С одной стороны, игра D&D (как называют ее поклонники) дает максимальную свободу, которую только можно представить: персонажам разрешено делать все что угодно в рамках мира, сотворенного Мастером подземелья с его книгами, картами, таблицами и предварительно созданными городами, замками, подземельями и дикой местностью. Во многих отношениях она носит довольно анархический характер, поскольку, в отличие от классических военных игр, где можно командовать армией, здесь есть то, что анархисты назвали бы «группами по интересам», то есть группы людей, сотрудничающих ради достижения общей цели (ведение поисков или просто желание накопить сокровища и опыт) при помощи дополнительных способностей (воин, священник, пользователь магии, вор и т. д.), но нет явно выраженной иерархической цепочки.
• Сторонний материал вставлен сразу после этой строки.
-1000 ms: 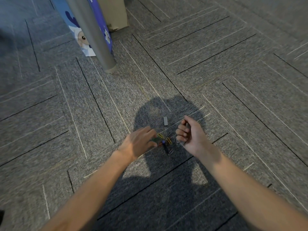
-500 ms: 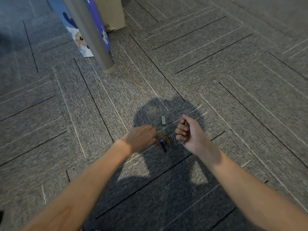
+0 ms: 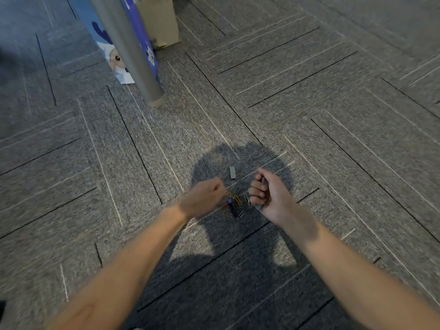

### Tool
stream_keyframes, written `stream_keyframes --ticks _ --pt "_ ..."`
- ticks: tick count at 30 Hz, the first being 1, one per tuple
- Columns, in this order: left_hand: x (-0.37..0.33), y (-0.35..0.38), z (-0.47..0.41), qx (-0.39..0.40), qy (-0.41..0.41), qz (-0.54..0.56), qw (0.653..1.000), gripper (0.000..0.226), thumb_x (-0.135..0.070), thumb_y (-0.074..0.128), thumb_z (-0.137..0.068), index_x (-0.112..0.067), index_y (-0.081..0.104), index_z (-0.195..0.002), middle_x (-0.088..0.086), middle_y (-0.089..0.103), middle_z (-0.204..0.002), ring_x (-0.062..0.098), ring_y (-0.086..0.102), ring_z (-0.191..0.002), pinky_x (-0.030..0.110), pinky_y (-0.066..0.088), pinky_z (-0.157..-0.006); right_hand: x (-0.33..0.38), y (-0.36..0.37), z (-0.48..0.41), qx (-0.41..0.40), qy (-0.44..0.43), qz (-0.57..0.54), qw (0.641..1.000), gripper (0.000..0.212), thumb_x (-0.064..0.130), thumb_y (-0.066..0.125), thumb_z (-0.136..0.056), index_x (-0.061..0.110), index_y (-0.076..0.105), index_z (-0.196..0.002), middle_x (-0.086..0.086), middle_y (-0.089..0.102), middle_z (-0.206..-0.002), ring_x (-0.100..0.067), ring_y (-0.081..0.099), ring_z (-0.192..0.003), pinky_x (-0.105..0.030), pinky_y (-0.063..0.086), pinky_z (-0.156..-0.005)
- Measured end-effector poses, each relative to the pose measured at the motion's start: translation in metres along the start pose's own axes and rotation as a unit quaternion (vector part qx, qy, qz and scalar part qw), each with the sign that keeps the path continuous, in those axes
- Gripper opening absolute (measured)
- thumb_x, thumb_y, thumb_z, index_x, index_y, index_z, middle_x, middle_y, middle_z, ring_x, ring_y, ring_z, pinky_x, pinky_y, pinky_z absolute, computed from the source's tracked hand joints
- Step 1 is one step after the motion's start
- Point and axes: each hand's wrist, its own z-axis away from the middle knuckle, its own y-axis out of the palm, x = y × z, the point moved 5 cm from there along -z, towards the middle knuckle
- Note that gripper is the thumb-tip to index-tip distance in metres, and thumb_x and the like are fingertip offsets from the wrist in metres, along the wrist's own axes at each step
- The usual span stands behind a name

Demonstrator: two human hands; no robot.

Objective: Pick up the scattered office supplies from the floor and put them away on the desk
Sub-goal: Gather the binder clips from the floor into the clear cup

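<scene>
Several paper clips (image 3: 237,198) lie loose on the carpet floor (image 3: 309,91) in the narrow gap between the person's two grips. They are thin loops of bent wire, some yellow, some silver. Among them, just beside the knuckles of the left grip (image 3: 203,198), lies a short dark stick (image 3: 232,208) with a blue-violet band; what it is cannot be told. One small grey block (image 3: 232,172), flat and rectangular with clean edges, lies just beyond the clips and touches neither grip.

The left grip is knuckles-up with its fingers curled under, the tips down at the clips. It is blurred, so whether it has pinched anything cannot be told. The right grip is closed round a slim grey rod (image 3: 262,181), whose ends show above and below the curled fingers.

Both grips and the clips sit inside a dark shadow on the carpet, a coarse flecked grey weave crossed by thin dark and pale lines. Well beyond the left grip a smooth round metal post (image 3: 123,44) stands on the floor. Behind it are a glossy blue bag (image 3: 104,46) printed with a cartoon reindeer and a beige bin (image 3: 164,22); their contents are out of sight.
</scene>
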Motion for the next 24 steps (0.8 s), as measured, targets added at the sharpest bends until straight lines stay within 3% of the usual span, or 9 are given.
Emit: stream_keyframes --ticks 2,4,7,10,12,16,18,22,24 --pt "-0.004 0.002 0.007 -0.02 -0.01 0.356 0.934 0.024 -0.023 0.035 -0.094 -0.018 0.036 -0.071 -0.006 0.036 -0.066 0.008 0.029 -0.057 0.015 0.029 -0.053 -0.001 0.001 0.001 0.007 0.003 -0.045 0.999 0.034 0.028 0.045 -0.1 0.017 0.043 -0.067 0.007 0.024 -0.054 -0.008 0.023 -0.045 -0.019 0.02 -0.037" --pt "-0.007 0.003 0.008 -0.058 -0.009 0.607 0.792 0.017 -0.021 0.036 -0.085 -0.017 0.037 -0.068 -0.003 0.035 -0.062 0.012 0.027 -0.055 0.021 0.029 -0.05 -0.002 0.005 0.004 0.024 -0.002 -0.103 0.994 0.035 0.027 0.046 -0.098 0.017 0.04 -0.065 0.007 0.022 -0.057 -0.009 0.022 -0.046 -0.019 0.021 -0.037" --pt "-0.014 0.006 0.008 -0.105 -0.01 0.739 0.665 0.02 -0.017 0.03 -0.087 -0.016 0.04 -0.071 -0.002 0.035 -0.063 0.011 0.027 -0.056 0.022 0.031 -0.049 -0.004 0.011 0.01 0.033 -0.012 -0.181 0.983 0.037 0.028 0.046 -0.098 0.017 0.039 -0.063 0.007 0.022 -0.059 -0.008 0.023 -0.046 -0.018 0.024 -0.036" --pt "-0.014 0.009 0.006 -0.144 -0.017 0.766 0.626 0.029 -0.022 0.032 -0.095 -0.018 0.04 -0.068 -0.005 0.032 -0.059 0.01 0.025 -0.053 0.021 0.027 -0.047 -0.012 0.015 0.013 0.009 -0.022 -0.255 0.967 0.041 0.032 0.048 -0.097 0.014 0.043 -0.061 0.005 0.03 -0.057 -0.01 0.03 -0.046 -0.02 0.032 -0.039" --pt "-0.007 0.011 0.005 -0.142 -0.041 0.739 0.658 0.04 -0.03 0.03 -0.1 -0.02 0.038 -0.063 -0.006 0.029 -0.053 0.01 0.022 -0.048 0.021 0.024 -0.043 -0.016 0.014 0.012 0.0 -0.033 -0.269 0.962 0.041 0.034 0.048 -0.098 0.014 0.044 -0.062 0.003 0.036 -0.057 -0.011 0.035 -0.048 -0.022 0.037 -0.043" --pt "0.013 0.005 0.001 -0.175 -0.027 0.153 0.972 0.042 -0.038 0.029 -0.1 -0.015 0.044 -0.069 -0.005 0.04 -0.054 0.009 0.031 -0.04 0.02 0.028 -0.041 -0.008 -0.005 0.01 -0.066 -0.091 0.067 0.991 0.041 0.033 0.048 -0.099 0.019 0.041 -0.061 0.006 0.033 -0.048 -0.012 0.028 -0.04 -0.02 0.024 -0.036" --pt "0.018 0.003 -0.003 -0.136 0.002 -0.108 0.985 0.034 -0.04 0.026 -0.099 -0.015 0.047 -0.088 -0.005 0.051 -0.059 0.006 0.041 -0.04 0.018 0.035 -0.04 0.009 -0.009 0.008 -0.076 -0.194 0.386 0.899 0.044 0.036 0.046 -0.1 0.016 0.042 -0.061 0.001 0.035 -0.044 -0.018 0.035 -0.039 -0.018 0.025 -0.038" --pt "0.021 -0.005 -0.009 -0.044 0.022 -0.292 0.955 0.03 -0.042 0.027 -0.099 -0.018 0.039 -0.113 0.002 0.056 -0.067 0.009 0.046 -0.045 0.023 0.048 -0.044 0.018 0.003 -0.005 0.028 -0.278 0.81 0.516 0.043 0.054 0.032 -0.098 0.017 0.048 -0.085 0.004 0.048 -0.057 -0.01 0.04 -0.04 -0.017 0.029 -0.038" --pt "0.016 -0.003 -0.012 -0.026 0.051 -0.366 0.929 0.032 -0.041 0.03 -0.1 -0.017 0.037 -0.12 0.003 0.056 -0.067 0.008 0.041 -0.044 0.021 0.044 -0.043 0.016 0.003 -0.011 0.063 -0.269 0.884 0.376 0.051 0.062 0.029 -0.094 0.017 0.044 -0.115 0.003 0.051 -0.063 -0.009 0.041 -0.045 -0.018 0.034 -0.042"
Поэтому социальные отношения представляют собой полную противоположность безличной бюрократической иерархии. Однако, с другой стороны, D&D представляет собой окончательную бюрократизацию антибюрократической фантазии. Есть каталоги всего: типов чудовищ (каменные великаны, ледяные великаны, огненные великаны и т. д.) с тщательно ранжированными способностями и средним количеством хитпойнтов (определяющих, насколько сложно их убить); человеческих способностей (сила, ум, мудрость, ловкость, телосложение и т. д.); перечней заклинаний, доступных на различных уровнях активности (волшебные ракеты, огненные шары, прохождение сквозь стены и т. д.); видов богов и демонов; эффективности различных видов доспехов и оружия; даже нравственных свойств (персонажи могут быть законопослушными, нейтральными или непоследовательными, а также хорошими, нейтральными или злыми; различные сочетания этих свойств дают девять возможных базовых нравственных типов). Книги в D&D отдаленно напоминают средневековые бестиарии и сборники заклинаний. Но они в значительной степени состоят из статистических данных. Все важные свойства можно свести к цифрам. В самой игре действительно нет правил; книги представляют собой лишь руководства; Мастер подземелья может (а на самом деле должен) придерживаться их, изобретая новые заклинания, монстров и тысячи вариантов уже существующих заклинаний и монстров. Каждая вселенная Мастера заклинаний отличается от прочих. Цифры в определенном смысле представляют собой основу для безумных финтов воображения и сами являются разновидностью поэтической технологии.
И все же введение цифр, стандартизации типов персонажей, способностей, чудовищ, сокровищ, заклинаний, концепции очков способностей и хитпойнтов оказало сильное влияние, когда произошел переход от мира 6-, 8-, 12– и 20-гранных игральных костей к миру цифровых интерфейсов. Компьютерные игры сумели превратить фантастику в почти полностью бюрократическую процедуру: накопление очков, переход на другие уровни и так далее. Произошел возврат к командованию армиями. Это, в свою очередь, было компенсировано движением в другом направлении, а именно введением ролевого принципа в компьютерные игры (ElfQuest, World of Warcraft) – здесь проявилось постоянное перетягивание каната между императивами поэтических и бюрократических технологий. Однако тем самым игры в конечном итоге усиливают ощущение того, что мы живем в мире, где бухгалтерские процедуры определяют саму ткань реальности, где даже самое полное отрицание управляемого мира, в котором мы застряли, может привести лишь к другой версии того же самого.
Одна из причин, почему я решил посвятить так много времени фантастическим мирам, заключается в том, что эта тема раскрывает определенные ключевые вопросы о природе забавы, игр и свободы – все они, по моему убеждению, лежат в основе скрытой притягательности бюрократии. С одной стороны, бюрократия от забавы бесконечно далека. Механическая и безличная, она могла бы воплощать собой отрицание любой возможности забавы. С другой стороны, у того, кто увязает в бюрократической волоките, возникает ощущение, будто он попал в какую-то ужасающую игру.
Бюрократии создают игры – просто ничего увлекательного в этих играх нет. Но здесь может быть полезным подробнее разобрать, что, собственно, представляют собой игры и что именно делает их занимательными. Прежде всего, каковы отношения между забавой и играми? Мы играем в игры. Так значит ли это, что забава и игра по сути одинаковы? Конечно, в английском языке существует различие между понятиями play и game – в большинстве языков они обозначаются одним и тем же словом (это касается почти всех европейских языков, как в случае французского jeu или немецкого Spiel [6]). Но, с другой стороны, эти понятия оказываются противоположны друг другу, поскольку одно из них ассоциируется со свободным творчеством, а второе – с правилами.